Jacob Sullum

Remember President Obama's New Era of Responsibility? It got off to an inauspicious start, with a $787-billion economic stimulus package, a $410-billion appropriations bill, and a record $1.8-trillion budget deficit.

But now Obama wants to signal that he's getting serious about cutting the federal budget. Unfortunately, his plan hinges on the assumption that Americans do not know how to calculate percentages.

Last week, the Obama administration, after going through the budget "line by line," unveiled $17 billion in budget cuts. That amounts to less than 0.5 percent of the president's proposed $3.6-trillion budget for the next fiscal year and less than 2 percent of the projected $1.3-trillion deficit.

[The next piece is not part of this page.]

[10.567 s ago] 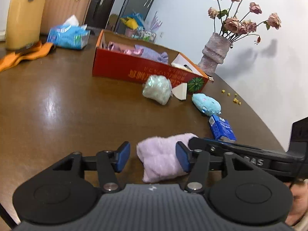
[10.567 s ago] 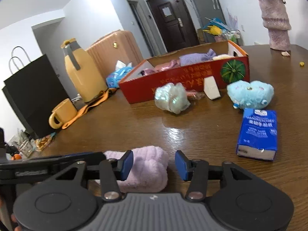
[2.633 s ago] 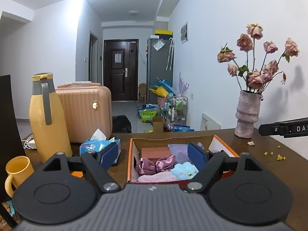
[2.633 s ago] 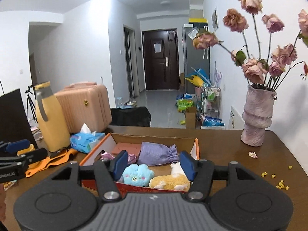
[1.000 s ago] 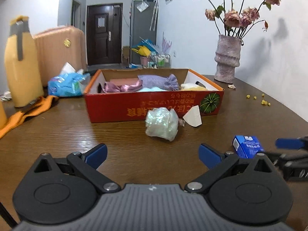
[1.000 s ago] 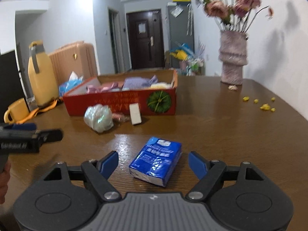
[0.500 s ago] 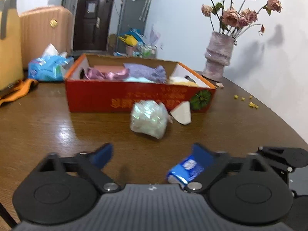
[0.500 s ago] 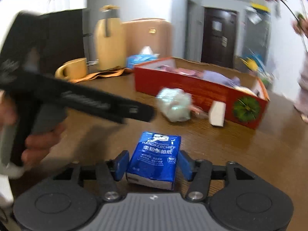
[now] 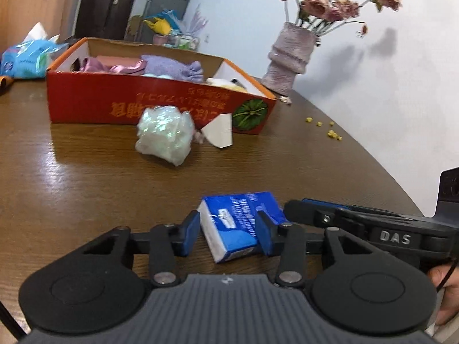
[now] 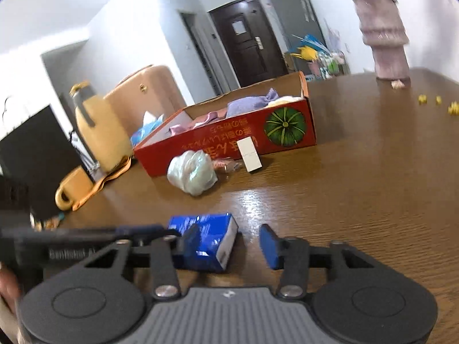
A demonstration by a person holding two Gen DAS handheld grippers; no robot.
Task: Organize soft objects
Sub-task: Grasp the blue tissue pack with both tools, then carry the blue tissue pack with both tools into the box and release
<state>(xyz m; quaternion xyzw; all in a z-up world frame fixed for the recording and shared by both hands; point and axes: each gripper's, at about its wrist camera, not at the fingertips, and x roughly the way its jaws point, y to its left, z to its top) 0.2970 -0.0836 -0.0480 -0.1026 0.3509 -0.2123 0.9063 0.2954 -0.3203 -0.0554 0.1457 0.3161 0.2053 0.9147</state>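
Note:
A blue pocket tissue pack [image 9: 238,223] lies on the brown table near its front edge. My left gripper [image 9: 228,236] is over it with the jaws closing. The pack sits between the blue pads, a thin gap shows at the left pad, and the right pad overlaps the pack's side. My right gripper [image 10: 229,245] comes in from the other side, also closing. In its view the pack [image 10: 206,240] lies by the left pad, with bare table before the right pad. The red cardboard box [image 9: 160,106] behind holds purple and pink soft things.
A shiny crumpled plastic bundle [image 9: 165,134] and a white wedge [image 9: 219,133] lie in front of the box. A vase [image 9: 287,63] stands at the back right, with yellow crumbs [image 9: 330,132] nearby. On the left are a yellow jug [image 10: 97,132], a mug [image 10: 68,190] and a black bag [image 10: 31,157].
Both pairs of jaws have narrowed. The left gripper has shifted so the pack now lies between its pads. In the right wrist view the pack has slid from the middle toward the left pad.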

On Monday, the White House raised its estimate of the budget deficit for the current fiscal year from $1.75 trillion to $1.84 trillion. The $89-billion correction was more than five times the cuts Obama had proposed four days before.

The president dismissed critics who were unimpressed by his $17 billion in savings as inside-the-Beltway snobs with no understanding of how regular people view things. "In Washington," he told reporters, "I guess that's considered trivial. Outside of Washington, that's still considered a lot of money."

White House Press Secretary Robert Gibbs used the same rhetorical strategy. "I've said this before, and I'll say it again: $17 billion is a lot of money to people in America," he said. "I understand that it might not be to some people in this town, but that's probably why we're sitting on a $12-trillion American Express bill" -- a reference to the national debt.

This is the sort of populist argument that insults the public's common sense while pretending to flatter it. Yes, $17 billion is a lot of money for an individual, a municipality, even a mid-sized state. But it is emphatically not a lot of money for a federal government that spends trillions of dollars every year. If you had $12,000 in credit card debt and paid off $17 of it, would you feel like you had made significant progress?

"These savings, large and small, add up," the president said. That is literally true; they just don't add up to much.

But wait. The $17 billion in savings Obama touted last week was on top of the cuts he had already ordered his cabinet to find. Last month, saying he was determined to make government "as efficient as possible" and ensure that "every taxpayer dollar is being spent wisely," he instructed department and agency heads to come up with a total of $100 million in savings.

Jacob Sullum

Jacob Sullum is a senior editor at Reason magazine and a contributing columnist on Townhall.com.